**WHAT IS REQUIRED**
The listing that follows is to be output in full and without change.

**INFORMATION PROVIDED**
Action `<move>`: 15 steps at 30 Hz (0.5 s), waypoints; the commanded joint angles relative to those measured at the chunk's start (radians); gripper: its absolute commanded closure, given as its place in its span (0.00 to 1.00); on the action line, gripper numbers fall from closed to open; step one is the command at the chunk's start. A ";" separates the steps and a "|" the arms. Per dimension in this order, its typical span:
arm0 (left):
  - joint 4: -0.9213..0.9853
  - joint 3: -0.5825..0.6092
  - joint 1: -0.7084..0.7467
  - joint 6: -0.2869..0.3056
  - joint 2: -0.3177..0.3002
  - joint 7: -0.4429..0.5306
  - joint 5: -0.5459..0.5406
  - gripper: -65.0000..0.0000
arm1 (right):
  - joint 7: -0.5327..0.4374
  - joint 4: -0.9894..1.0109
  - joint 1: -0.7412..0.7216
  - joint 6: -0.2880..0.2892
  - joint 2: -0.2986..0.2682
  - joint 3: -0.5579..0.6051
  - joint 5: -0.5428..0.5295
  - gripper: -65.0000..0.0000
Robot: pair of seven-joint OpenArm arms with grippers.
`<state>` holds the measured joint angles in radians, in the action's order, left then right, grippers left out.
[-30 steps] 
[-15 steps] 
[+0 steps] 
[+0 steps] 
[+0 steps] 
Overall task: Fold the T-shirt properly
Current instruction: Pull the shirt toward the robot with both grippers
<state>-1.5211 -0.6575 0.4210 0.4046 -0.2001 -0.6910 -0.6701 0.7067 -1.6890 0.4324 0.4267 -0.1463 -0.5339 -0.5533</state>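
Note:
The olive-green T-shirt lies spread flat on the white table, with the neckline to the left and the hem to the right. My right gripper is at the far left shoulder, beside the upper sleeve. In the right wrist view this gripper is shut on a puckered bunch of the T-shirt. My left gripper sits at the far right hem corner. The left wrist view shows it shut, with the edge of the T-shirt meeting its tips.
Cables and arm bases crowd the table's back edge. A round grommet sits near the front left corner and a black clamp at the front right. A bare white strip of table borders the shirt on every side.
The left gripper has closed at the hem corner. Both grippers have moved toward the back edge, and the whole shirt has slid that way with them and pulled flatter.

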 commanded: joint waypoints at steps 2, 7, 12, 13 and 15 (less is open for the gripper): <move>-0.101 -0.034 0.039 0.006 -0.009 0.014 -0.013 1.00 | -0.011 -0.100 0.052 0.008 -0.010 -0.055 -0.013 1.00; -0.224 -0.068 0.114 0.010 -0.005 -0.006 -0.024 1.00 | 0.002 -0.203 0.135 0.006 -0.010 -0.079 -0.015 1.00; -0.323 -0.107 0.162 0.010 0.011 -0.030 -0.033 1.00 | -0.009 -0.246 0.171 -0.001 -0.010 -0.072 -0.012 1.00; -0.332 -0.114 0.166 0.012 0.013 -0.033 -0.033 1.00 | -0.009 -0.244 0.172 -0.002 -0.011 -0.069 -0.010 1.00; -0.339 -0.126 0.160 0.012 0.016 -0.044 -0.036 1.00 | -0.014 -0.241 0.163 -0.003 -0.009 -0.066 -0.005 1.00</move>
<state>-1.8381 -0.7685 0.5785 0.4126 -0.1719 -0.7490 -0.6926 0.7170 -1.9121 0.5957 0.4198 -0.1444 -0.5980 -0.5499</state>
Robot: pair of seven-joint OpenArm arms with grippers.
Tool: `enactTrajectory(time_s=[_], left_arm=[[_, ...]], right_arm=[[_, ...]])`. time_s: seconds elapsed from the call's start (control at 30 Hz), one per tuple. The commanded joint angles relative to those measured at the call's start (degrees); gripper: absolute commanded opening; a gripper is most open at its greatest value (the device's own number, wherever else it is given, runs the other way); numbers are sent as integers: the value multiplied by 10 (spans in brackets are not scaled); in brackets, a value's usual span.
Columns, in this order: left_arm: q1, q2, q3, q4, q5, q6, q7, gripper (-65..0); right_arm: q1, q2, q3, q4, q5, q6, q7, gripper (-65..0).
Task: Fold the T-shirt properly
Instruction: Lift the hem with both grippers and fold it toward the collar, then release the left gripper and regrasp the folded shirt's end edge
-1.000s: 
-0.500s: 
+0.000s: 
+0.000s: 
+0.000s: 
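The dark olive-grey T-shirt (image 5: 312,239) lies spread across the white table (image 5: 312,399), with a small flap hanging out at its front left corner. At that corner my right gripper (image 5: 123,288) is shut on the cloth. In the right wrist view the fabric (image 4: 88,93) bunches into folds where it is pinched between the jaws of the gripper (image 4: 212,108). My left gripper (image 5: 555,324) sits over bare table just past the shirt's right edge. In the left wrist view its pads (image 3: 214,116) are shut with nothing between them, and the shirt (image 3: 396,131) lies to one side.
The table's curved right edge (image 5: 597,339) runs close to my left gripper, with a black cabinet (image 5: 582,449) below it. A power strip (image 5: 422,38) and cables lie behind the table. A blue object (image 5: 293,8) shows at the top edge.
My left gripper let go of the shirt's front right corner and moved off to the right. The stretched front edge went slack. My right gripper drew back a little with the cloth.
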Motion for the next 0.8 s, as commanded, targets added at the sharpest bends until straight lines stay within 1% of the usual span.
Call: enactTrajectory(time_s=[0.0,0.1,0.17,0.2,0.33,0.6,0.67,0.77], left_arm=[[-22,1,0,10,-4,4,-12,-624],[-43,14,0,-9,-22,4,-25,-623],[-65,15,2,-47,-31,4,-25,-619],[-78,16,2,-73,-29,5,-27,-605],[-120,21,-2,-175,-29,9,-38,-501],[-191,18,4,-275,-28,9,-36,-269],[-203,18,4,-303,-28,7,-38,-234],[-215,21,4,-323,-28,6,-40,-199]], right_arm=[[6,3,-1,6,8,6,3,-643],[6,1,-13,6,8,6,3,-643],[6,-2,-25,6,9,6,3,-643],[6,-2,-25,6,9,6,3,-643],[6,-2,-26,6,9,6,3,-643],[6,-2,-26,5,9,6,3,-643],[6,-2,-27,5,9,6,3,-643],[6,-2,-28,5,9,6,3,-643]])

**SOLVED PROBLEM**
Action `<move>`: 15 steps at 30 Hz (0.5 s), waypoints; the commanded joint angles relative to those measured at the chunk's start (radians); gripper: its absolute commanded closure, given as its place in its span (0.00 to 1.00); on the action line, gripper numbers fall from closed to open; step one is the command at the chunk's start. A ";" separates the steps and a "|" the arms. Per dimension in this order, its typical span:
arm0 (left):
  - joint 4: -0.9213..0.9853
  - joint 3: -0.5825..0.6092
  - joint 1: -0.7084..0.7467
  - joint 6: -0.2869..0.3056
  - joint 2: -0.3177..0.3002
  - joint 7: -0.4429..0.5306
  - joint 5: -0.5459..0.5406
  - gripper: -65.0000..0.0000
arm1 (right):
  - joint 7: -0.5327..0.4374
  - joint 4: -0.9894..1.0109
  - joint 1: -0.7412..0.7216
  - joint 6: -0.2880..0.2892
  - joint 2: -0.2986..0.2682
  - joint 3: -0.5579..0.6051
  - joint 5: -0.5428..0.5295
  - gripper: -65.0000..0.0000
Robot: pair of seven-joint OpenArm arms with grippers.
`<state>` holds the measured joint angles in radians, in the action's order, left then right, grippers left out.
[-30 steps] 
[-15 steps] 
[+0 steps] 
[+0 steps] 
[+0 steps] 
Overall task: Fold the T-shirt properly
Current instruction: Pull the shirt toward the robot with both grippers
<state>-1.5211 -0.6575 0.4210 0.4046 -0.2001 -0.6910 -0.6701 0.7067 -1.6890 0.4324 0.4267 -0.1463 -0.5339 -0.5533</state>
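Note:
The olive-green T-shirt lies spread flat on the white table, with the neckline to the left and the hem to the right. My right gripper is at the far left shoulder, beside the upper sleeve. In the right wrist view this gripper is shut on a puckered bunch of the T-shirt. My left gripper sits at the far right hem corner. The left wrist view shows it shut, with the edge of the T-shirt meeting its tips.
Cables and arm bases crowd the table's back edge. A round grommet sits near the front left corner and a black clamp at the front right. A bare white strip of table borders the shirt on every side.
The left gripper has closed at the hem corner. Both grippers have moved toward the back edge, and the whole shirt has slid that way with them and pulled flatter.
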
 commanded: joint waypoints at steps 2, 7, 12, 13 and 15 (less is open for the gripper): <move>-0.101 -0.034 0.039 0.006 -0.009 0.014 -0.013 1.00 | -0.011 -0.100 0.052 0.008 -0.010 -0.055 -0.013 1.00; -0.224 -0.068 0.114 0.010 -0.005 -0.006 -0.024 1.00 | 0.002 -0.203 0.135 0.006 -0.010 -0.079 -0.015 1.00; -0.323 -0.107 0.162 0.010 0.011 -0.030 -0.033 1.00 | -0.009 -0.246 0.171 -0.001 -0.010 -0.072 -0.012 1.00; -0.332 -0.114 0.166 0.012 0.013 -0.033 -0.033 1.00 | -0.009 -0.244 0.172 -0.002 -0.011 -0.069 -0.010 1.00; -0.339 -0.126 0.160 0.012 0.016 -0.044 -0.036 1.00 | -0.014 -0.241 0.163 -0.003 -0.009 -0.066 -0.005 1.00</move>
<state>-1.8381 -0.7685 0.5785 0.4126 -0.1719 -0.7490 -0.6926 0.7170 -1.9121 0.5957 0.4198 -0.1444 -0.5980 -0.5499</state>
Robot: pair of seven-joint OpenArm arms with grippers.
Tool: `enactTrajectory(time_s=[_], left_arm=[[_, ...]], right_arm=[[_, ...]])`. time_s: seconds elapsed from the call's start (control at 30 Hz), one per tuple. The commanded joint angles relative to those measured at the call's start (degrees); gripper: absolute commanded opening; a gripper is most open at its greatest value (the device's own number, wherever else it is given, runs the other way); numbers are sent as integers: the value multiplied by 10 (spans in brackets are not scaled); in brackets, a value's usual span.
Columns, in this order: left_arm: q1, q2, q3, q4, q5, q6, q7, gripper (-65..0); right_arm: q1, q2, q3, q4, q5, q6, q7, gripper (-65..0).
Task: Fold the T-shirt properly
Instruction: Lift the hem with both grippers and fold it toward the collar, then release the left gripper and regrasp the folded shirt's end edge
-1.000s: 
-0.500s: 
+0.000s: 
+0.000s: 
+0.000s: 
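The dark olive-grey T-shirt (image 5: 312,239) lies spread across the white table (image 5: 312,399), with a small flap hanging out at its front left corner. At that corner my right gripper (image 5: 123,288) is shut on the cloth. In the right wrist view the fabric (image 4: 88,93) bunches into folds where it is pinched between the jaws of the gripper (image 4: 212,108). My left gripper (image 5: 555,324) sits over bare table just past the shirt's right edge. In the left wrist view its pads (image 3: 214,116) are shut with nothing between them, and the shirt (image 3: 396,131) lies to one side.
The table's curved right edge (image 5: 597,339) runs close to my left gripper, with a black cabinet (image 5: 582,449) below it. A power strip (image 5: 422,38) and cables lie behind the table. A blue object (image 5: 293,8) shows at the top edge.
My left gripper let go of the shirt's front right corner and moved off to the right. The stretched front edge went slack. My right gripper drew back a little with the cloth.
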Motion for the next 0.8 s, as commanded, targets added at the sharpest bends until straight lines stay within 1% of the usual span.
Call: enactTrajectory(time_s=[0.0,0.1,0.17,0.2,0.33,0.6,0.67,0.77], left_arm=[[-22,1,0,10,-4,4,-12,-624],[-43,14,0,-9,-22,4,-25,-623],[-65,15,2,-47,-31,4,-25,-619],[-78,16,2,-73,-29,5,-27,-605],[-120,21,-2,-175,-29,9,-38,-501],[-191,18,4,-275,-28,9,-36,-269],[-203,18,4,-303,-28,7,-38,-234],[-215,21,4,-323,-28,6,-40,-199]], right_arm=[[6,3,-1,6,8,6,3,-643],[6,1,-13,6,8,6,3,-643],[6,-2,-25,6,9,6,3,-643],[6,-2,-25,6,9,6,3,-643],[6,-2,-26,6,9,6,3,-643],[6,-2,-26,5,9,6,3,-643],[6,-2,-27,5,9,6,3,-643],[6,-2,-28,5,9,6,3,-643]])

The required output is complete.